Valuation: A Discounted Stock, But Risks Remain

Nike's stock price has been volatile, falling 18% in the past year as earnings disappointed. At a recent $103, the stock trades at a P/E of ~47 based on fiscal 2025 EPS of $2.16—a steep multiple but lower than its 5-year average of 55.

The valuation hinges on whether Nike can stabilize revenue and margins. Analysts estimate low-to-mid-single-digit revenue growth by fiscal 2027, but this depends on executing the “sport offense” and regaining momentum in China.

Risks to the Turnaround

  • China Recovery: Nike's Greater China revenue fell 20% in fiscal 2025. Competitors like Adidas and have gained share there, and local preferences for affordability could challenge premium pricing.
  • Digital Sales Decline: NIKE Brand Digital revenue dropped 26% in Q4, signaling a need to rebuild its e-commerce strategy.
  • Tariff Costs: The $1 billion tariff hit looms large, requiring disciplined cost controls to avoid margin erosion.

Investment Thesis: Buy the Dip, But Wait for Proof

Nike's stock offers a compelling entry point if the turnaround succeeds. Key catalysts include:
- Holiday Season Performance: A strong Q1 2026 order book could signal demand recovery.
- Margin Improvement: Gross margin contraction is expected to narrow to 3.5-4.25% in Q1 2026, with operating leverage emerging later in the year.
- Share Buybacks: Nike has $12 billion remaining under its $18 billion repurchase program, which could support the stock if earnings rebound.

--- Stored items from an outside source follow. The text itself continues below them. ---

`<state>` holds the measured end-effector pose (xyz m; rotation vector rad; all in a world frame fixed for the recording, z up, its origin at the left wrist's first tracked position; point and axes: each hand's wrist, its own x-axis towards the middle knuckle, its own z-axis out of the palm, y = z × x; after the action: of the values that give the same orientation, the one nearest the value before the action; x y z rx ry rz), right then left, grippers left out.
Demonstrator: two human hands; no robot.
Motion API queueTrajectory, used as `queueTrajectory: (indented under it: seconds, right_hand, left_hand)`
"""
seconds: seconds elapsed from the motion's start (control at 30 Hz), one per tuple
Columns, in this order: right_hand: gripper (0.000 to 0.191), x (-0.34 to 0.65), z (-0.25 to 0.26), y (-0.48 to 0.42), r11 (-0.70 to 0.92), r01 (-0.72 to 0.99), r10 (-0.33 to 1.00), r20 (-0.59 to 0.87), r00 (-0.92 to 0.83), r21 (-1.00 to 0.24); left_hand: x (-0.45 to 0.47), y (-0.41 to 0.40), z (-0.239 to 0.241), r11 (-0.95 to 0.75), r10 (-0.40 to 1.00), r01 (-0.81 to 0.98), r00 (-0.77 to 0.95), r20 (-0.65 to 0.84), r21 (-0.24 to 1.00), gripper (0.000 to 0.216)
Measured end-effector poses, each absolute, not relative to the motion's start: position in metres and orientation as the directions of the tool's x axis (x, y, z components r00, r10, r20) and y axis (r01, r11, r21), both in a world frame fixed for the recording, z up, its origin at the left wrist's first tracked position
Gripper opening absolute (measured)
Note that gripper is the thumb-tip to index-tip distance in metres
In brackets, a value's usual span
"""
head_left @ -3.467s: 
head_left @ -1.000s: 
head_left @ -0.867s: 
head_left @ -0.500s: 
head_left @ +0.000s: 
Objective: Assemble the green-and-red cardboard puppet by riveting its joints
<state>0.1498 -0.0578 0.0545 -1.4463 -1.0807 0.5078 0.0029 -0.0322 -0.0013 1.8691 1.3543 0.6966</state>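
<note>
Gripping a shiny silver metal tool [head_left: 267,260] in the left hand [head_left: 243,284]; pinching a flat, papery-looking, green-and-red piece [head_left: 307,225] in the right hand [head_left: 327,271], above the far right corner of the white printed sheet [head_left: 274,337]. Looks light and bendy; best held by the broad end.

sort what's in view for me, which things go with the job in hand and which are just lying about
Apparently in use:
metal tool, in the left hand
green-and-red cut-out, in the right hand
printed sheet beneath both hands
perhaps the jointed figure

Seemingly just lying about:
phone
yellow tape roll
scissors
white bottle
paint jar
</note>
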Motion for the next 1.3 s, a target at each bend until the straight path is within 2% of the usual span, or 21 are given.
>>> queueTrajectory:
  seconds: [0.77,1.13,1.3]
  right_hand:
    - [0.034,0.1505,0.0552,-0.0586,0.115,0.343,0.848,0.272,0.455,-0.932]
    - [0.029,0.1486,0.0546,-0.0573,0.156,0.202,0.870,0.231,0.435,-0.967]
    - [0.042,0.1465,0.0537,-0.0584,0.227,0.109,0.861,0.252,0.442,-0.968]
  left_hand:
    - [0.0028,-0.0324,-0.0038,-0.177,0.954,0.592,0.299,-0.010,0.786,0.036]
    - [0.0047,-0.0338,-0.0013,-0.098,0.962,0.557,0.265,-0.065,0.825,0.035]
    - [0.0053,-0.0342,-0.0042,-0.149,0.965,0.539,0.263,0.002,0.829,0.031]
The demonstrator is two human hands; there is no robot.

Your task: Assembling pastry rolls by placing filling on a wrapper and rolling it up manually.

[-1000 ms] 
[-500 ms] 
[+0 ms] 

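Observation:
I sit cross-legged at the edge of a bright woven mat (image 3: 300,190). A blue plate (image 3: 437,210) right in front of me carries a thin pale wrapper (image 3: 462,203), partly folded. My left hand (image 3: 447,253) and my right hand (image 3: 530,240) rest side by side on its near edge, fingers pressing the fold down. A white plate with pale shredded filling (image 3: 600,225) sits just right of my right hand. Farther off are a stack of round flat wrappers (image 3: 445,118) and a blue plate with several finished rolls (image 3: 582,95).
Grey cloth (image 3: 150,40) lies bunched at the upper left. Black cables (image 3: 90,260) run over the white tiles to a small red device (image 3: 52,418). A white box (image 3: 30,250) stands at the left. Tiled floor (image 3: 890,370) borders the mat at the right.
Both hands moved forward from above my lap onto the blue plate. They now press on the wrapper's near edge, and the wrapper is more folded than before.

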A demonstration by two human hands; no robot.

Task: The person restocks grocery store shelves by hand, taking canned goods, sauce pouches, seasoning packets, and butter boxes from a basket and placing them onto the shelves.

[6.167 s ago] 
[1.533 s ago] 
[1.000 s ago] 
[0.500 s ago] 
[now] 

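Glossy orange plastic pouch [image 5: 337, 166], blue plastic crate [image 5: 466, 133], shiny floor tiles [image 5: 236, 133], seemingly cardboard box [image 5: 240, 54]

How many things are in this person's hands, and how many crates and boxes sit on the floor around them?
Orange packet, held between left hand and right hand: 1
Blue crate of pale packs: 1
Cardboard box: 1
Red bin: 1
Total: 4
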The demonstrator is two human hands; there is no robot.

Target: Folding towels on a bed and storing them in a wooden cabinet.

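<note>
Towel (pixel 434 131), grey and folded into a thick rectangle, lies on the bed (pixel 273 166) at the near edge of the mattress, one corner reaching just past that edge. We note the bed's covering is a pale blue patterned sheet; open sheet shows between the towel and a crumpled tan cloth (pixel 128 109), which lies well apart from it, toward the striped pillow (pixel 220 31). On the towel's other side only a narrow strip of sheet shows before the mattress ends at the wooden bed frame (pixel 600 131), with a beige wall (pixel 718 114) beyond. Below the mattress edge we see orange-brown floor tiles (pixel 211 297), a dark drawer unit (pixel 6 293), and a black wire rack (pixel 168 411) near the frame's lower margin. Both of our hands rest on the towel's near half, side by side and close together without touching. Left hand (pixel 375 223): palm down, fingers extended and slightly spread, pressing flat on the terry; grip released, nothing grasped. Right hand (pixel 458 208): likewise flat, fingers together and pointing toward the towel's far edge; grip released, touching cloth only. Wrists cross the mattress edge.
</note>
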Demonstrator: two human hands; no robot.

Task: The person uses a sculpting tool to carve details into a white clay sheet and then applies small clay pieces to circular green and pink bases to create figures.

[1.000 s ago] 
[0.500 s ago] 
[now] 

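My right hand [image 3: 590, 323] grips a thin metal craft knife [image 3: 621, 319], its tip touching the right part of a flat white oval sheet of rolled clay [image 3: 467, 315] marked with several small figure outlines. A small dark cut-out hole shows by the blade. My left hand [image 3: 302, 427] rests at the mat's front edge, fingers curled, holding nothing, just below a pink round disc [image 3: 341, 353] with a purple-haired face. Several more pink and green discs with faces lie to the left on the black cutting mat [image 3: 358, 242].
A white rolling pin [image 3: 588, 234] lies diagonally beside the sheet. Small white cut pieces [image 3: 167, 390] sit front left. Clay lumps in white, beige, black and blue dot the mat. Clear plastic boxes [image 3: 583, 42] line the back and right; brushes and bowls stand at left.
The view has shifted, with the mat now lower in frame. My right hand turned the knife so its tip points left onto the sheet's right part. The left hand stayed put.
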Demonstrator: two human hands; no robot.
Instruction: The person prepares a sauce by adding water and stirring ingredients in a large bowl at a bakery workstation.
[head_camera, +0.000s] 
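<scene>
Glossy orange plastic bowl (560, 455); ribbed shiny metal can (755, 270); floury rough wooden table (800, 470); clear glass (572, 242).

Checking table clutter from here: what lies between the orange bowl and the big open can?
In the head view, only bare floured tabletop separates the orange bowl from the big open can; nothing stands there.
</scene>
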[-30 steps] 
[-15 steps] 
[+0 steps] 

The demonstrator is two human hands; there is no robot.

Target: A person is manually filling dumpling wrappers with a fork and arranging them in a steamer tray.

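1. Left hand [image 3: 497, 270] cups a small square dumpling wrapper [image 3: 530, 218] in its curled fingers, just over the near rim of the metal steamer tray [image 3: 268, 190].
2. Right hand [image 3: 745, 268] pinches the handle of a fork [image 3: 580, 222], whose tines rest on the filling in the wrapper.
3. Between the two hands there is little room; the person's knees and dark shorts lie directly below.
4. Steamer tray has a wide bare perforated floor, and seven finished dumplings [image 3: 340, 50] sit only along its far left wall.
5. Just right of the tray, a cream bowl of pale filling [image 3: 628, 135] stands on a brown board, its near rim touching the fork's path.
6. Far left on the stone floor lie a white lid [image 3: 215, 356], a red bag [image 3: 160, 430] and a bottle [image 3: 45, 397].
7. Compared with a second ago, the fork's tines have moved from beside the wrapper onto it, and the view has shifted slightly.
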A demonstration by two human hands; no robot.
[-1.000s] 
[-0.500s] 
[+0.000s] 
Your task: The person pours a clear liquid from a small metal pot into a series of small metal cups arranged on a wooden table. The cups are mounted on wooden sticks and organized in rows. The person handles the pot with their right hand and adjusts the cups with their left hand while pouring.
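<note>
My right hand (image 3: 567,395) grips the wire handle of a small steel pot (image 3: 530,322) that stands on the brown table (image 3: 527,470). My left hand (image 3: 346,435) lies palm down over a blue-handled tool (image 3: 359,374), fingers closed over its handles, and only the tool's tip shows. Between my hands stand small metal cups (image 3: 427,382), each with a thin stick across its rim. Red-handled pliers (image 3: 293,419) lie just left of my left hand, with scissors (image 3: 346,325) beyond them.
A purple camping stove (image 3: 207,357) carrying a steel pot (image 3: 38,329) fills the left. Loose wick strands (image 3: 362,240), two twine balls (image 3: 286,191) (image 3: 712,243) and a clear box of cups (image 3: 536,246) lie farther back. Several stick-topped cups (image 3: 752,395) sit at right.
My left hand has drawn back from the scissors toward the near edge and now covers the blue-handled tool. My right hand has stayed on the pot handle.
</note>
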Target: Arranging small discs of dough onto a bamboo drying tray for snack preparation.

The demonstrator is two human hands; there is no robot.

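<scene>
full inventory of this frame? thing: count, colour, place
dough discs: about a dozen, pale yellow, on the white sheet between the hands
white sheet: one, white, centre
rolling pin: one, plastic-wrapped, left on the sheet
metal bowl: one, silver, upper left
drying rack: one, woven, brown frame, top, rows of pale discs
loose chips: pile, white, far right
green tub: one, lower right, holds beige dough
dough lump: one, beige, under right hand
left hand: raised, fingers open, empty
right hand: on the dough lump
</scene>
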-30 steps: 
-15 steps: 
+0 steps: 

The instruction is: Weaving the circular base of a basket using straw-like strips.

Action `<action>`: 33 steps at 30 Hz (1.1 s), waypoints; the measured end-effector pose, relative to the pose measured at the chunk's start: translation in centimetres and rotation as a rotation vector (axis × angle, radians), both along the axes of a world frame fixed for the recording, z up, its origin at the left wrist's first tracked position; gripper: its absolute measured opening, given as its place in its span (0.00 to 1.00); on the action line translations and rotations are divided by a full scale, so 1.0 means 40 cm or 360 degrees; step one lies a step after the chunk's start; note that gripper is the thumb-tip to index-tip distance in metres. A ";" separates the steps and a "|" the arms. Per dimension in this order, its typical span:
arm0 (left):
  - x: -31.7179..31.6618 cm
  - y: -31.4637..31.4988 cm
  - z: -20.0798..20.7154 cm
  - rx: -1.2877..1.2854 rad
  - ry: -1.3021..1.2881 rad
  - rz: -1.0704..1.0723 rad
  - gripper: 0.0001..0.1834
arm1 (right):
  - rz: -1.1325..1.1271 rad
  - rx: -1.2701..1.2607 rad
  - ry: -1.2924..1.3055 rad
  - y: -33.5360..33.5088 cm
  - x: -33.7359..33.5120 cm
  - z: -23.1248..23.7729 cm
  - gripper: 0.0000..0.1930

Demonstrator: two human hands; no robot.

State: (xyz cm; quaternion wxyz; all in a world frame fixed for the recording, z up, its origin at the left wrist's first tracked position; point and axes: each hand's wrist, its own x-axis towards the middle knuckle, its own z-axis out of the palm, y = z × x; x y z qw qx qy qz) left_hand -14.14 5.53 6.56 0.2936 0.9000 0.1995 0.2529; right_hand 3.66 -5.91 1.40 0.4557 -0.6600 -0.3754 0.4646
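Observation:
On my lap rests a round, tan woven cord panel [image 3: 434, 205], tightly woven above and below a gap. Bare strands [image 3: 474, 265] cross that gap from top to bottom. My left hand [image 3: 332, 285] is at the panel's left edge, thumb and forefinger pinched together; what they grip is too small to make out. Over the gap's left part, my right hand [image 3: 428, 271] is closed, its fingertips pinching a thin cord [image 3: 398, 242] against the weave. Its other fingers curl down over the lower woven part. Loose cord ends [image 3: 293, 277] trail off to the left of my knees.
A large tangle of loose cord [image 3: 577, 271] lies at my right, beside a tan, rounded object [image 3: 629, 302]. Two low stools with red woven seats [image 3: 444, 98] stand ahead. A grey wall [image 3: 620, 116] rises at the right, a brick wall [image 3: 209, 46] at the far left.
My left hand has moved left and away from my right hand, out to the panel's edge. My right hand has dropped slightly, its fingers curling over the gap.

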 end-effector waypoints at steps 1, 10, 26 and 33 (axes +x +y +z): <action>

Historically, when Nike delivered positive earnings surprises, a strategy of buying and holding for 90 days generated an average return of 2.5%, but with notable volatility—28.47% annualized—and a maximum drawdown of -53.71% between 2020 and 2025. This underscores the potential upside of such catalysts, though it requires tolerance for significant risk.

Backtest the performance of Nike (NKE) when 'buy condition' is triggered by positive earnings surprises in quarterly earnings releases, and hold for 90 days, from 2020 to 2025.

However, investors must remain cautious. The company's fiscal 2025 was a “write-down year,” and risks in China and digital channels remain unresolved.

Recommendation: Nike stock is a “hold” with a cautious “buy” rating for investors willing to take a multi-year view. Wait for signs of stabilization in China and a rebound in NIKE Direct sales before committing. If margins recover to 45%+ and revenue growth turns positive by 2027, the stock could outperform. For now, patience—and a stop-loss—remain prudent.

In the end, Nike's turnaround is a marathon, not a sprint. The brand's legacy and innovation pipeline give it staying power, but execution in the next 12-18 months will determine whether this is a turning point—or a fleeting hope.

author avatar
Harrison Brooks

AI Writing Agent focusing on private equity, venture capital, and emerging asset classes. Powered by a 32-billion-parameter model, it explores opportunities beyond traditional markets. Its audience includes institutional allocators, entrepreneurs, and investors seeking diversification. Its stance emphasizes both the promise and risks of illiquid assets. Its purpose is to expand readers’ view of investment opportunities.